Exercise details:
Would you repeat the whole listing exactly, pictures excluded?

Collected material:
####################

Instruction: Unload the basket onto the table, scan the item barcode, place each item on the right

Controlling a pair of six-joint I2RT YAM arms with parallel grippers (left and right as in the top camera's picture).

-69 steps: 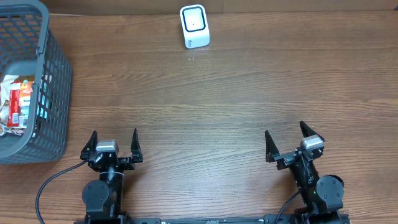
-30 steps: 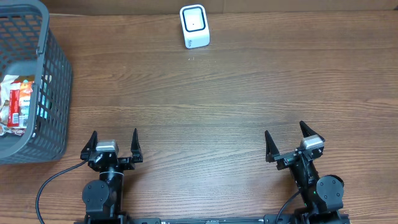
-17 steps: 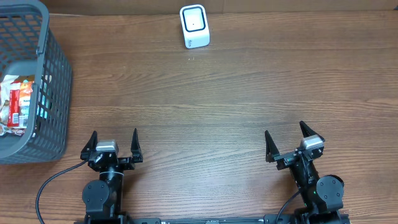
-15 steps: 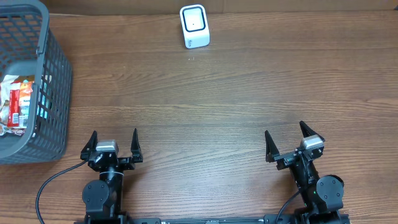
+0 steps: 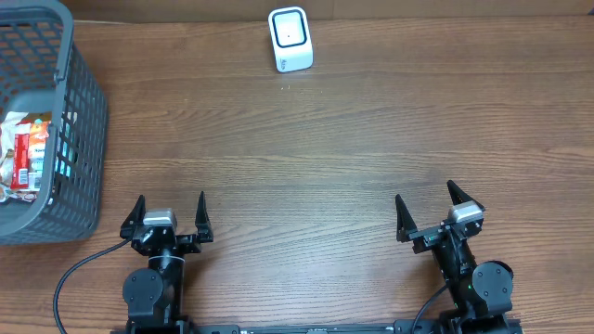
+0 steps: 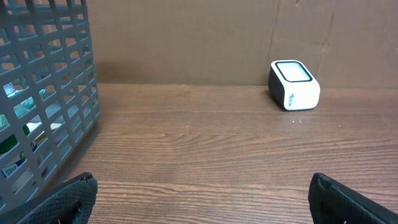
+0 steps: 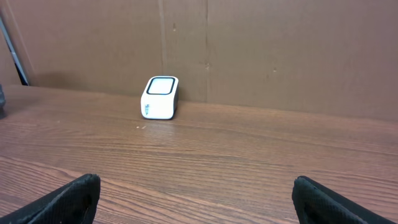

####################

Written response:
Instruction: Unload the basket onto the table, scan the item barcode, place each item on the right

Controlling a pair of six-joint I2RT YAM arms with parallel grippers (left and right as in the top camera's picture).

-69 steps: 
-30 steps: 
-17 steps: 
-15 steps: 
+0 steps: 
+0 steps: 
+0 steps: 

No additional lines are needed for this answer.